For those situations where a home care clinician seeks a second opinion, many facilities are distributing cell phones both to mobile workers and charge nurses who are instructed to carry the phones at all times, so that mobile workers can always reach someone and aren't stuck playing phone tag.

“We want them to know that they have support behind them,” says Ramundo. “No matter how skilled you are, there are times when not having someone else standing there to talk to or ask questions can become critical.”

Taking home care technology further

As fields like nursing face impending worker shortages, technology will need to pull even more weight.

Many of those in the home care industry — including providers, vendors and other experts — share a belief that the field is edging closer toward a telehealth-based model that utilizes Web-based tools for disease monitoring.

“There's a $30 billion market for telehealth and we've only implemented about 20 percent of it,” says Ramundo of the remote facility technology.

Another trend that could significantly impact care delivery is the increased use of video conferencing to facilitate communications between clinicians and home-based patients. “I think that in the coming years, video is going to have a pretty dramatic effect and improve the quality of the experience for these patients,” Montgomery says. The biggest obstacle it faces, he says, is reimbursement issues.

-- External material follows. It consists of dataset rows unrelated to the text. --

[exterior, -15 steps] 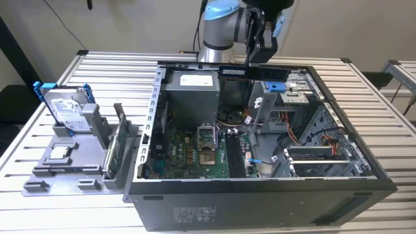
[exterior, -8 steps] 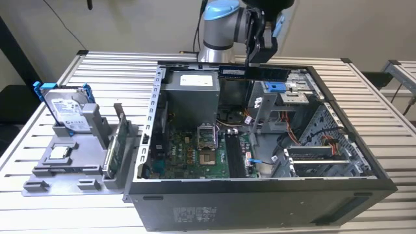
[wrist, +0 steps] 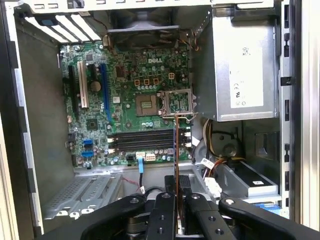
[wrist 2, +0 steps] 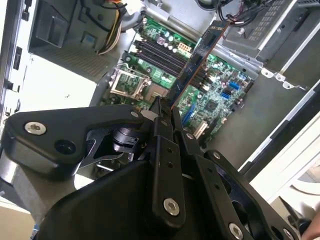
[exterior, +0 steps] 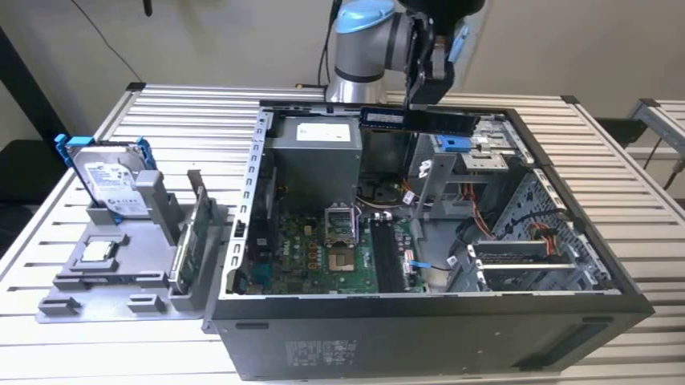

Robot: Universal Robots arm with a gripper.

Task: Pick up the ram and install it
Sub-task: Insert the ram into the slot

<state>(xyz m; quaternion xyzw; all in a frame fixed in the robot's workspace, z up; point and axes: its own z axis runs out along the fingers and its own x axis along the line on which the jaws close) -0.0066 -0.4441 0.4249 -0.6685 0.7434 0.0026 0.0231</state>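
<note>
Black gripper (wrist 2: 162, 112) linkages sit closest in both wrist views, and the fingers (wrist 2: 159, 107) are clamped on the ram (wrist 2: 195, 62), a thin dark stick that juts out past the fingertips. In the first wrist view the gripper (wrist: 176, 197) shows the ram (wrist: 176, 150) edge-on, as a narrow line lying across the black memory slots (wrist: 142, 140) far below it.

In the exterior view the open computer case (exterior: 428, 317) lies on its side on a slatted table (exterior: 192, 104). Inside it are a green motherboard (exterior: 321, 249) with a metal processor socket (exterior: 342, 220), a grey power supply (exterior: 316, 156) at the far end, a metal drive cage (exterior: 524, 257) on the exterior view's right, and loose orange and yellow cables (bundled near the power supply). To the exterior view's left of the case stands a grey holder (exterior: 96, 281). It carries a silver hard drive (exterior: 112, 180) in a blue frame standing on edge, and a green card (exterior: 192, 233) upright in a slot beside the case wall.

The ram (exterior: 418, 120) hangs level, clear above the far end of the case and touching nothing inside it. It is gripped from above at its upper edge by the gripper (exterior: 425, 104), with its ends sticking out to either side of the fingers.
</note>
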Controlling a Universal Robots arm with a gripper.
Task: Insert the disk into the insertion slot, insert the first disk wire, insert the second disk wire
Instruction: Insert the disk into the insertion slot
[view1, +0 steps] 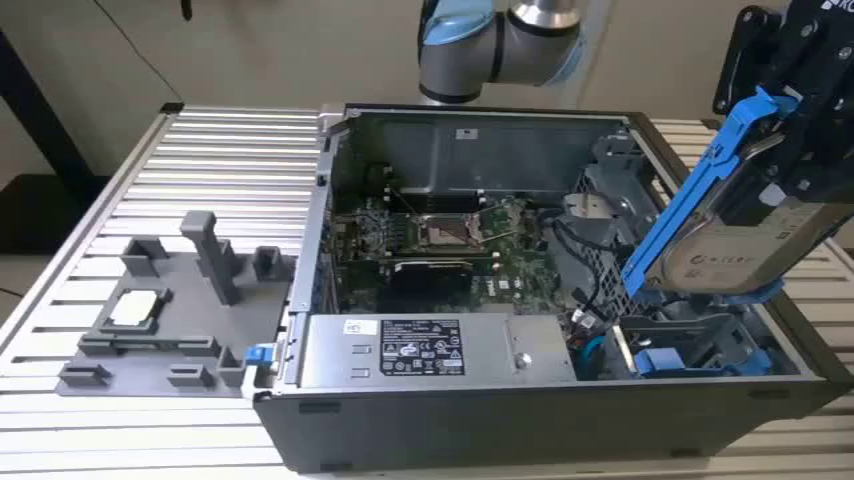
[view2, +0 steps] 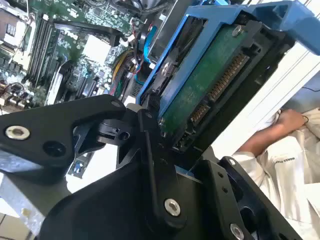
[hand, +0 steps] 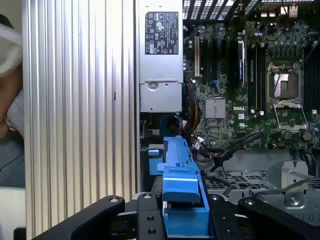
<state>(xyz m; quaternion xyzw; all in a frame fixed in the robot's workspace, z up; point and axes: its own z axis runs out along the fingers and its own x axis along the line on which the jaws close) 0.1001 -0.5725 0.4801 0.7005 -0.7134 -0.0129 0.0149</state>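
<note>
The gripper is clamping its black fingers against both sides of the disk, closed on its blue caddy, which is sticking out from between them. In the second wrist view the disk's green circuit board and connector row are facing outward just beyond the gripper, and a person's forearm is resting off to the side. In the exterior view the gripper is holding the disk tilted, its lower end hanging just above the insertion slot, which is sitting at the near corner of the computer case on the exterior view's right. The power-supply box is lying along the case's near edge, beside the slot. Behind it the motherboard is covering the case floor. A grey fixture is standing on the slatted table by the case's edge on the exterior view's left. The arm is rising beyond the case's far edge.
</note>
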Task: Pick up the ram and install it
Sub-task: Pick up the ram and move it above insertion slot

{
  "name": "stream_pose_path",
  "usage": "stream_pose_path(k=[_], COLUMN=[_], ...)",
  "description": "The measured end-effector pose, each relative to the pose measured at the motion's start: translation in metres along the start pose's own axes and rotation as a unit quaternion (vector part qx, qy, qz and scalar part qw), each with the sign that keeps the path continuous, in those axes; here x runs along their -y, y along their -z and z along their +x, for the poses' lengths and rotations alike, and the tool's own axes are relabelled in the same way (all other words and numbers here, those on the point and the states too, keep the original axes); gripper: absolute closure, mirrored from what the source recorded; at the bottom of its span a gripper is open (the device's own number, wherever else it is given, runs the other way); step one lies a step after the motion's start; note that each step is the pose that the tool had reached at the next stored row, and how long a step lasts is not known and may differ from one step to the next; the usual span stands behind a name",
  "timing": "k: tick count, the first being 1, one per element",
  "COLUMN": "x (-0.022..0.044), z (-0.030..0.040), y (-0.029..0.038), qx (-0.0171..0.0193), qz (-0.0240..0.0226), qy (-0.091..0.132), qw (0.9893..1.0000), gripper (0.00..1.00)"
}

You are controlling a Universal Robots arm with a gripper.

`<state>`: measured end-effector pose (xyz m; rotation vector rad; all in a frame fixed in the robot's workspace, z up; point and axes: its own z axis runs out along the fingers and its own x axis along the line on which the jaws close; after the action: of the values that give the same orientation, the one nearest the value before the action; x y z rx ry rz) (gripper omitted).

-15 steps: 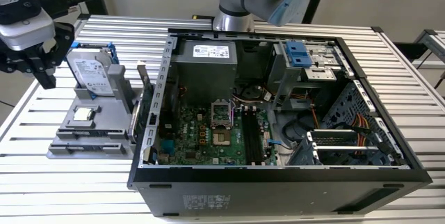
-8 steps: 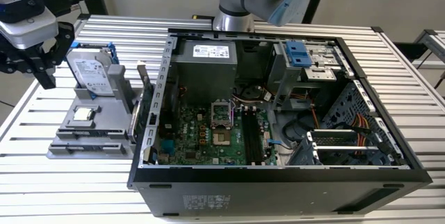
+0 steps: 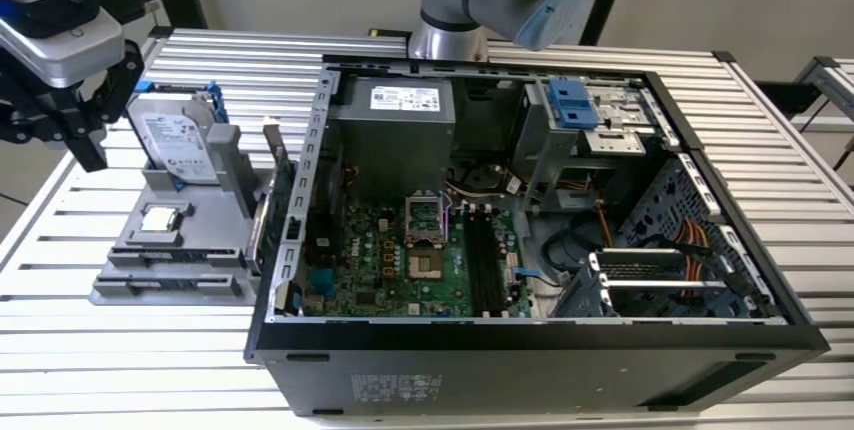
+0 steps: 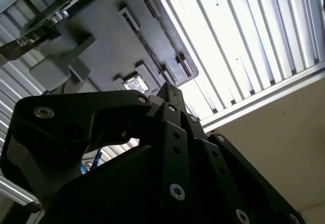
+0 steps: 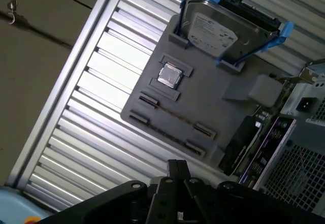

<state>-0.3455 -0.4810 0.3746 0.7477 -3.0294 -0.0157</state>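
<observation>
The ram is a thin strip standing on edge between two clips of the grey parts holder; in the first wrist view I see it edge-on. My gripper hangs above the table at the exterior view's far left, beside the holder, open with nothing between its fingers. Its black linkages fill the near part of both wrist views. The long black memory slots lie on the motherboard inside the open computer case.
A silver hard drive with blue rails stands at the holder's back, with a square processor chip in front of it. A card with a metal bracket stands between holder and case. The arm's base rises behind the case.
</observation>
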Motion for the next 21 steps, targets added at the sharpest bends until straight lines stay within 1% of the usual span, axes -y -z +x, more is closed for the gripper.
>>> stream_pose_path(k=[5, 11, 15, 21], x=[0.0, 0.0, 0.0, 0.0], z=[0.0, 0.0, 0.0, -0.0001], y=[0.0, 0.0, 0.0, 0.0], qx=[-0.0003, -0.0007, -0.0009, -0.0014], qz=[0.0004, 0.0008, 0.0011, 0.0017], qy=[0.019, 0.045, 0.062, 0.091], qw=[0.9998, 0.999, 0.9981, 0.9958], gripper=[1.0, 1.0, 1.0, 1.0])
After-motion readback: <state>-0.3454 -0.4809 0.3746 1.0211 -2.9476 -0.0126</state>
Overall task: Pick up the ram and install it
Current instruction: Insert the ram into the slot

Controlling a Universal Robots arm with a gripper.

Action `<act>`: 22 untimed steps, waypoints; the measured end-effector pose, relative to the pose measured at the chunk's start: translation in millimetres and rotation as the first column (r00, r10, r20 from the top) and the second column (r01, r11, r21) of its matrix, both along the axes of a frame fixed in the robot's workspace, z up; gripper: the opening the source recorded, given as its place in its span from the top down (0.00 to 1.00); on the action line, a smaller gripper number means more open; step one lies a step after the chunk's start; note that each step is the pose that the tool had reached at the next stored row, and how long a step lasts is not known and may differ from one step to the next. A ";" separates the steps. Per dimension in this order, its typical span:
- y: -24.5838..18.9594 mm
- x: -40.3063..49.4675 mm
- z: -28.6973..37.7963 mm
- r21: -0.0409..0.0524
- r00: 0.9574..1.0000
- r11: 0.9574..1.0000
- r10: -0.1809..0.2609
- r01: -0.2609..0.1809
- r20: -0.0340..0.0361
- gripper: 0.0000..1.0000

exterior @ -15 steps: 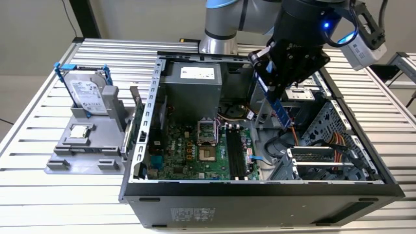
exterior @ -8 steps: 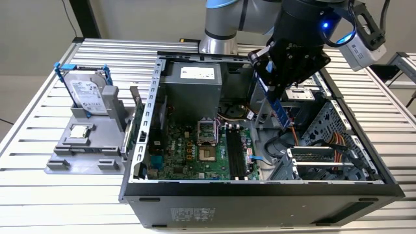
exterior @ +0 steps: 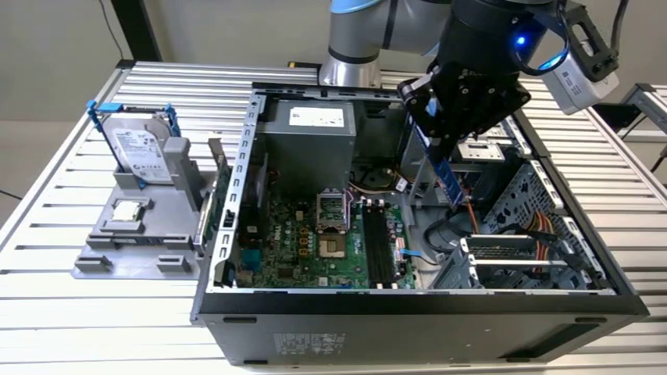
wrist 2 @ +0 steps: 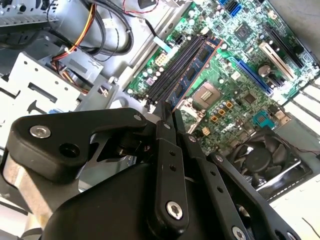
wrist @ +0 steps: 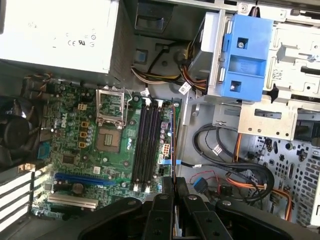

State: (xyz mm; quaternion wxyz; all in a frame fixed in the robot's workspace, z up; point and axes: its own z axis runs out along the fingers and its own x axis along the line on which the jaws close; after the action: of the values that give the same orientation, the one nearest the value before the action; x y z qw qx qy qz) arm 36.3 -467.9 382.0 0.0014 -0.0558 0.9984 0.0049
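Black multi-link gripper (exterior: 451,160) hanging over the open black computer case (exterior: 417,305), toward its far right side in the exterior view. Fingers pinched together on the long, narrow blue circuit-board ram stick (exterior: 446,173) — held by its upper end, long axis close to vertical with a slight tilt, lower end dangling free above the cables beside the green motherboard (exterior: 312,242). In the second wrist view, stick (wrist 2: 192,70) seen nearly edge-on, running out from the clenched fingertips (wrist 2: 164,112) roughly parallel to the row of long black memory slots (wrist 2: 175,67). In the first wrist view, slots (wrist: 147,145) ahead of the gripper (wrist: 174,187), stick a thin edge (wrist: 173,140) just beside the slot row on the drive-bay side. Stick well apart from the slots, nothing seated. Judged: carry phase, ram lifted and over the case, not yet level with or pressed into a slot. Grey fixture tray (exterior: 136,242) with hard drive near the slatted metal tabletop's (exterior: 62,328) left edge, well away.
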 end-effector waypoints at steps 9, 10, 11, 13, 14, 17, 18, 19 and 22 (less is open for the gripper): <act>0.0 0.0 -1.5 0.000 1.000 1.000 -0.009 0.009 0.000 1.00; 0.0 0.0 -1.7 0.000 1.000 1.000 -0.009 0.009 0.000 1.00; 0.0 0.0 -1.9 0.000 1.000 1.000 -0.009 0.009 0.000 1.00; 0.0 0.0 -2.4 0.000 1.000 1.000 -0.009 0.009 0.000 1.00; 0.0 0.0 -2.7 0.001 1.000 1.000 -0.009 0.009 0.000 1.00; 0.0 0.0 -3.6 0.000 1.000 1.000 -0.009 0.009 0.000 1.00; 0.0 0.0 -3.9 0.000 1.000 1.000 -0.009 0.009 0.000 1.00; 0.0 0.0 -4.2 0.000 1.000 1.000 -0.010 0.010 0.000 1.00; 0.0 0.0 -5.1 0.000 1.000 1.000 -0.010 0.010 0.000 1.00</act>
State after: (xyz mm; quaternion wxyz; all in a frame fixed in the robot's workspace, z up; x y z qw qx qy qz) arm 36.3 -467.9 377.0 0.0014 -0.0506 0.9987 0.0051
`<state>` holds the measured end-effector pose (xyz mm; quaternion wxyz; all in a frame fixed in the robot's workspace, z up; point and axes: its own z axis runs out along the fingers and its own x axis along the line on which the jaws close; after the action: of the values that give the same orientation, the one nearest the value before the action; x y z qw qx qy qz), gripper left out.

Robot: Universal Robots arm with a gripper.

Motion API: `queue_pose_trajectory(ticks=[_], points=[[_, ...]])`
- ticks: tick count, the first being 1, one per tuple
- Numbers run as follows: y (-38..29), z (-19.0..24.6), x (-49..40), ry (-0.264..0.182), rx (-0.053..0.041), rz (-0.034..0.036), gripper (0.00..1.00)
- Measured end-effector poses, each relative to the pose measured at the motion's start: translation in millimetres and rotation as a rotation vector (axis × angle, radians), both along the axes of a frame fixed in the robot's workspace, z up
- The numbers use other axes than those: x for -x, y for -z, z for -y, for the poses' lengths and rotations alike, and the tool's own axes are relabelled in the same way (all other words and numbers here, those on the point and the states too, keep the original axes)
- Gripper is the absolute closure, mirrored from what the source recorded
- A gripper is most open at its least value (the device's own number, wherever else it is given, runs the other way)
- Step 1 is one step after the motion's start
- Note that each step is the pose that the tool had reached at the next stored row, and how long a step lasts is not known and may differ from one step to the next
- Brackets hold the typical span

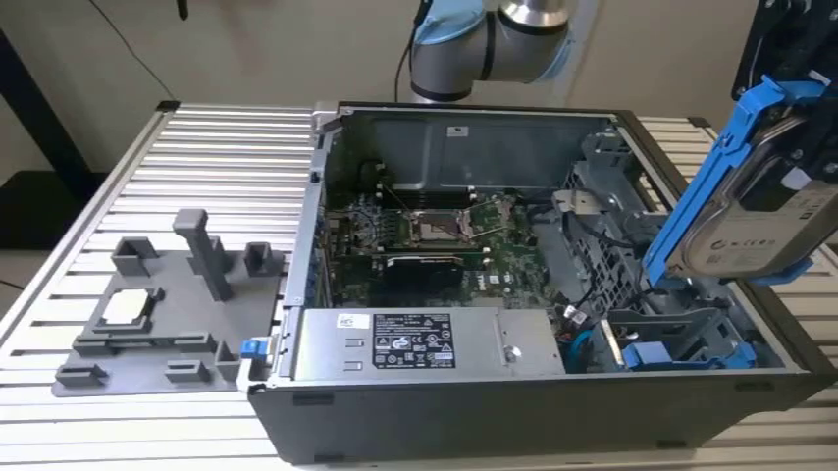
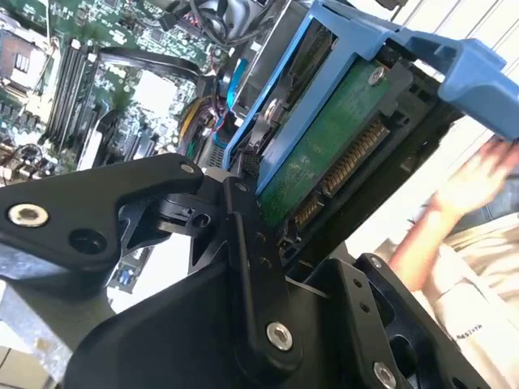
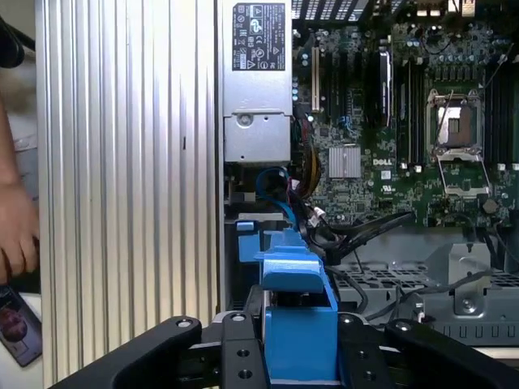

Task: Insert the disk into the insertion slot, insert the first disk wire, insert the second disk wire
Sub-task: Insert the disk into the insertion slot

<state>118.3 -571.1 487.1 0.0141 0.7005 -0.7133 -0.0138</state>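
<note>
- Gripper (image 3: 298,356) clenched on the disk (image 1: 766,221). In the first wrist view its black fingers (image 3: 243,344) press on either side of the bright blue carrier.
- In the exterior view the disk hangs tilted, nearly on edge, over the open computer case (image 1: 524,412) at the view's right. It is lifted clear of the case and not seated in any bay.
- Second wrist view: the disk's green circuit-board face and its connector edge are turned towards the camera, with the blue frame around them.
- Insertion slot (image 1: 670,326) sits in the grey sheet-metal drive cage (image 1: 720,329), in the case's near corner at the exterior view's right, below the held disk.
- A second blue-carrier drive (image 1: 661,355) is already lodged low in that cage.
- Silver power-supply box (image 1: 419,343) runs along the case's near wall; the motherboard (image 1: 433,231) lies behind it.
- A grey moulded fixture tray (image 1: 157,314) rests on the ribbed aluminium desk (image 1: 223,147), at the exterior view's left, apart from the case.
- A person's hand (image 3: 16,235) is beside the desk in the first wrist view, with a phone (image 3: 20,324) just by it.
</note>
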Motion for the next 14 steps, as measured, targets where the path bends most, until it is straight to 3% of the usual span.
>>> queue_pose_trajectory(ticks=[5, 10, 12, 14], points=[[2.6, 0.0, -0.1, 0.0, 0.0008, -0.0018, 0.67], [4.8, 0.0, -0.7, 0.0, 0.0023, -0.0103, 0.67], [5.6, 0.0, -1.1, 0.0, 0.0046, -0.0169, 0.67], [5.8, 0.0, -1.1, 0.0, 0.0053, -0.0179, 0.67]])
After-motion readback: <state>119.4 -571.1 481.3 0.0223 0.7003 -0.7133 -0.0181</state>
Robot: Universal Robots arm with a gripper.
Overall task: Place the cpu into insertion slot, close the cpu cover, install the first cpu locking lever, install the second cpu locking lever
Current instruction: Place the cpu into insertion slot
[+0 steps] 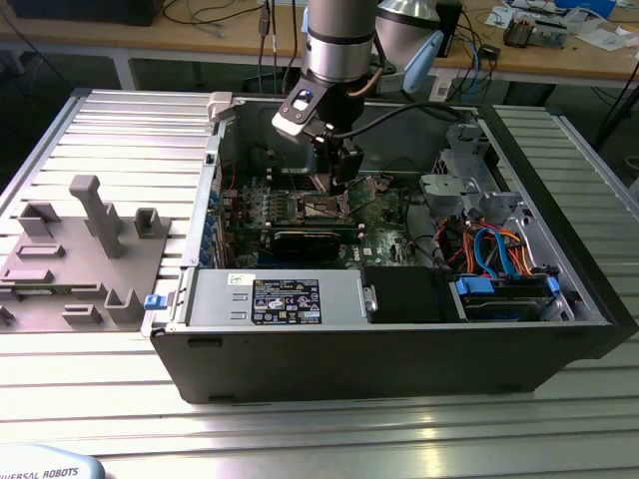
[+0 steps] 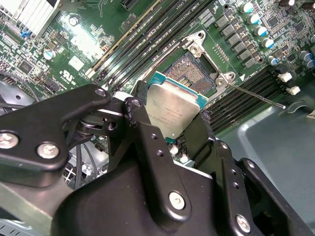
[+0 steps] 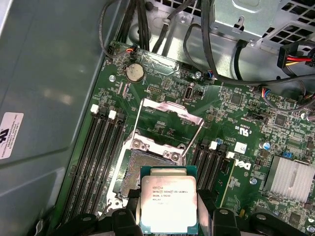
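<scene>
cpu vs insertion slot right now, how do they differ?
Look: the cpu has a dull silver top with a green edge; the insertion slot is dark, framed in silvery metal. State: the cpu is clamped in the gripper, off the motherboard; the insertion slot sits fixed on it, empty, its cpu cover raised. Both are square, near the same size.

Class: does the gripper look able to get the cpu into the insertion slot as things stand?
Probably yes: the gripper holds the cpu right by the insertion slot, and the cpu cover stands swung up, leaving the socket bare.
</scene>
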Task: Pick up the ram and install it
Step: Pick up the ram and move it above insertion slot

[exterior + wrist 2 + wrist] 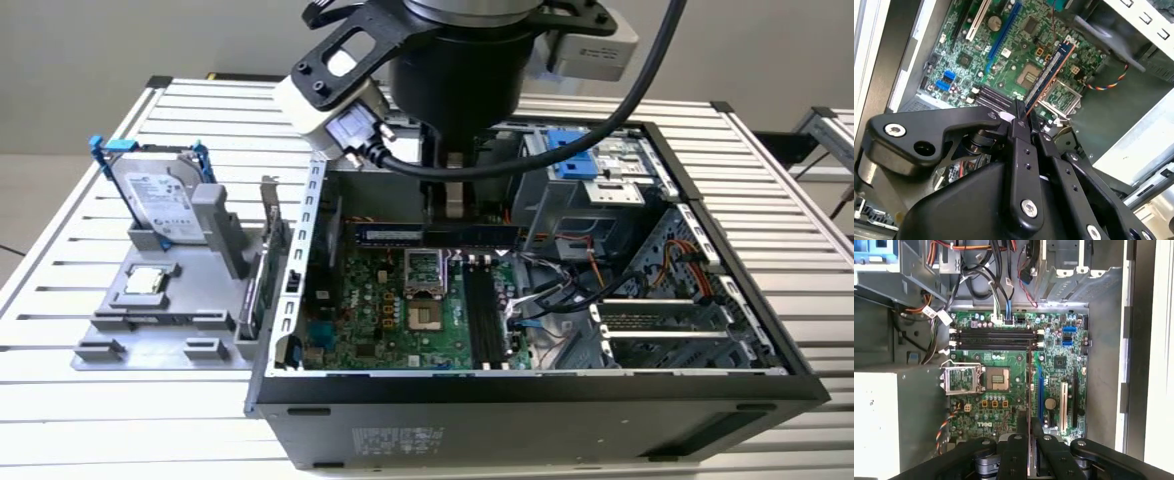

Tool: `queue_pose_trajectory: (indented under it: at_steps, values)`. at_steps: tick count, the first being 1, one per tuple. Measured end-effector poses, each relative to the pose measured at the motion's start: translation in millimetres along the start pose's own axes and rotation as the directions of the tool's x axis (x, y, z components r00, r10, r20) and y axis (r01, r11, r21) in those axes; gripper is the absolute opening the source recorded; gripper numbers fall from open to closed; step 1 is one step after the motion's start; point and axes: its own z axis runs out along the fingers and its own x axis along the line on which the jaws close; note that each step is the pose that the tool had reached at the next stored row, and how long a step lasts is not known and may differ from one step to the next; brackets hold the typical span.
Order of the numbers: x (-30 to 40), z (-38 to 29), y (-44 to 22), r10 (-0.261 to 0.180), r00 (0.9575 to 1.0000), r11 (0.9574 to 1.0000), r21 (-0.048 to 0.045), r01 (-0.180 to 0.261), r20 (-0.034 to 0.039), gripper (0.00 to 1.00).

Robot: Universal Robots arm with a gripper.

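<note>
Ram (438,234) clamped in the claw (455,212), centre of the exterior view, hanging above the motherboard (387,320) inside the open case (534,385). Transport step in hand, not seated. Empty memory slots (486,322) run crosswise to it; seating likely demands rotation and alignment.

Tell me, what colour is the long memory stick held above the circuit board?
The memory stick is dark blue, clearest in the exterior view.

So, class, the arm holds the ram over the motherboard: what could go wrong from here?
1. The ram hangs crosswise to the slots, by the open socket; lowered so, it might strike the socket.
2. Cables lie beside the slots and might snag.
3. The fingers pinch a thin edge, so the ram may tilt.
</note>
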Motion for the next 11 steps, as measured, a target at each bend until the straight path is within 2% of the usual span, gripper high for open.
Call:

But rather than focus on the roadblocks, Ramundo stresses that it's important to see the big picture and focus on the potential that these technologies offer. She estimates that conducting visits via remote conferencing, rather than traveling back and forth, can enable clinicians to see as many as 15 patients a day versus five or six. Seeing more patients in this manner can equate to significant savings in time and costs, and even more importantly, usher the home care industry into an age where resources are used more efficiently to better serve patients.

And that, says Smith, is the bottom line. “You want to feel like you're providing the best solution so that nurses and other workers aren't worried about technology. What you really want them worried about is somebody's daughter or son or mom or dad.”